Parece que la vida obedece a una ley periódica de aceleración: se da cierto número de acontecimientos evolutivos en fechas cada vez más cercanas hasta alcanzar un momento crítico (Tc) que señala el agotamiento de las potencialidades evolutivas del grupo. De esta manera, la ecuación indica el final de la evolución de los dinosaurios en el -156 millones de años; en cuanto a la actual especie humana, esta debería extinguirse dentro de ochocientos mil años”.

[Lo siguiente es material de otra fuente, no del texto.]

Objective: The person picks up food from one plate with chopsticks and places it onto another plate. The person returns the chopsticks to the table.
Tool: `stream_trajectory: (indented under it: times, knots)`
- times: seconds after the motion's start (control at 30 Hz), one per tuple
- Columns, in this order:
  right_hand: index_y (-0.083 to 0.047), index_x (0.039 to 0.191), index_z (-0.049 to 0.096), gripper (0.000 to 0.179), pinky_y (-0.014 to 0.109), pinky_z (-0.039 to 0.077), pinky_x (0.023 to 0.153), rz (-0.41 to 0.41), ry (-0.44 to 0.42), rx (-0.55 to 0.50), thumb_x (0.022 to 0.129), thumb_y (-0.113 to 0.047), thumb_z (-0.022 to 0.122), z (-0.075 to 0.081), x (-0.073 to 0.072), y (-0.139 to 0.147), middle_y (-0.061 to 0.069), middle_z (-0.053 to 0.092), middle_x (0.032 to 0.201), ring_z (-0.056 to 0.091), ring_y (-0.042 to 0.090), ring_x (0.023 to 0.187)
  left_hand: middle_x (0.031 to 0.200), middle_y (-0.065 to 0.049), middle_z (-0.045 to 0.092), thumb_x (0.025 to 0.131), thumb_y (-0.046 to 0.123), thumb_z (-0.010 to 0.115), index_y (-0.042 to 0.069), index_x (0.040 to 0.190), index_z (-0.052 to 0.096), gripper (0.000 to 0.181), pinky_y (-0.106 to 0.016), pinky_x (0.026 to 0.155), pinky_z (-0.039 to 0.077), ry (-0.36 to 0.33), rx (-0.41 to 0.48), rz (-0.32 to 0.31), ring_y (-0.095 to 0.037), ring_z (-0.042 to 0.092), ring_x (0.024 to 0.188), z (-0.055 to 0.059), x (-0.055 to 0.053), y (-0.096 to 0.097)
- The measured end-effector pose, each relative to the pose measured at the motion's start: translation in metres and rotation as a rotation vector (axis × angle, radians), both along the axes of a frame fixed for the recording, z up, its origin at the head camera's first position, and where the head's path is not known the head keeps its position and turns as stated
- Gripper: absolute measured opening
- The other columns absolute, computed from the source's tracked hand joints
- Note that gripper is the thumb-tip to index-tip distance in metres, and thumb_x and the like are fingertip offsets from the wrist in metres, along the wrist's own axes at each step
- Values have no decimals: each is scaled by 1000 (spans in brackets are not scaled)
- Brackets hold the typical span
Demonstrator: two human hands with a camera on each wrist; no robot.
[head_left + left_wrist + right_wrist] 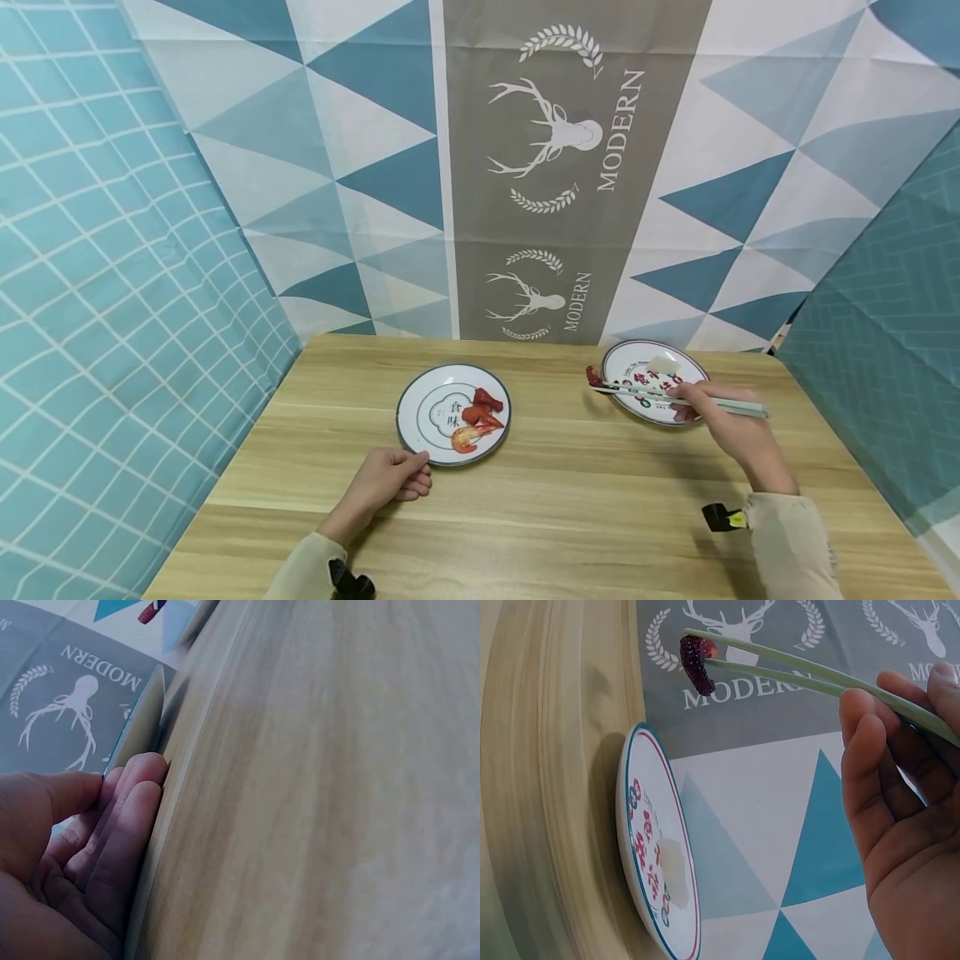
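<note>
My right hand [723, 417] grips a pair of pale green chopsticks [802, 679]. Between their tips they hold a dark red, bumpy piece of food [696, 666], raised above the table beside the left rim of the right plate [622, 358]. A flat whitish piece [673, 871] lies on that plate, and a reddish piece [682, 412] shows near its front rim, partly behind the hand. My left hand [390, 479] pinches the near rim of the left plate [416, 412] between thumb and fingers. On it lie a shrimp [468, 437] and red pieces of food [486, 402].
Both plates stand on a wood-grain table [525, 517]. A patterned cloth [390, 167] with deer prints hangs behind it. Blue tiled sheets close in the left side [112, 292] and the right side [885, 333].
</note>
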State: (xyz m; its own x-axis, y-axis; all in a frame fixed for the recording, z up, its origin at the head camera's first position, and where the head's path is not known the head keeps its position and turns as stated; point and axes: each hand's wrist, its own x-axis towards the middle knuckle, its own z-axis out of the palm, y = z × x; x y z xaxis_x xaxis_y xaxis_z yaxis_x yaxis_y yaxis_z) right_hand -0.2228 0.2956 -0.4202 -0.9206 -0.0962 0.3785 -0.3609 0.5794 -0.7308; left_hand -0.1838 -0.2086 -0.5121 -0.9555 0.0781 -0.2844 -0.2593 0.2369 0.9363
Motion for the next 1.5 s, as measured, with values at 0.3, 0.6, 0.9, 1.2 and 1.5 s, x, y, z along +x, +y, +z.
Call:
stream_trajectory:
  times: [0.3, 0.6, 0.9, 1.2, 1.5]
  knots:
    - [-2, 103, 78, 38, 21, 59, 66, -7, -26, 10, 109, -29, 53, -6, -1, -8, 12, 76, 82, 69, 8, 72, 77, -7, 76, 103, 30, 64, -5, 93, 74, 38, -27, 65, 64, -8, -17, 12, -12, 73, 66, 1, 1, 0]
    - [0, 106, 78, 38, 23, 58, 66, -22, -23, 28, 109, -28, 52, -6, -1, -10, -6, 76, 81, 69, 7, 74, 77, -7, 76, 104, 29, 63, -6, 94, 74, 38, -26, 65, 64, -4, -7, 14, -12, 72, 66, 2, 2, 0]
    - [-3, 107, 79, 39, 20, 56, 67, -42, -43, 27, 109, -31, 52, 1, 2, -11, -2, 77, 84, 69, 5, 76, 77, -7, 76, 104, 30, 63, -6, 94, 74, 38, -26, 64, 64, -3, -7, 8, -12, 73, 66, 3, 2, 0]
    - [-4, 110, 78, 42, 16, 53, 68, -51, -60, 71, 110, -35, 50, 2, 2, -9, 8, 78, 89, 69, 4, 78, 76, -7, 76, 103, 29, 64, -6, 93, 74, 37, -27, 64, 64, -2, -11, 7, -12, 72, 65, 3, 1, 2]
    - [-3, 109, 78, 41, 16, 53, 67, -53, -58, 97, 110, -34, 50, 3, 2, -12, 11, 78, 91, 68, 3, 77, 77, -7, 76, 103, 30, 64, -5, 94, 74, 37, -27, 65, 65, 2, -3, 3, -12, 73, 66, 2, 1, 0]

      Una previsión tranquilizadora. Este intento de predecir la evolución mediante nuevos instrumentos matemáticos tal vez no sea más que la última re-edición de nuestras pretensiones de “modelización” del mundo, de nuestro rechazo a un universo desordenado, nuestra creencia, al fin y al cabo, en una Divina Providencia. No deja de ser notable, en todo caso, que se lance hoy en día una teoría de este calibre, en una época tan pobre en reflexiones teóricas.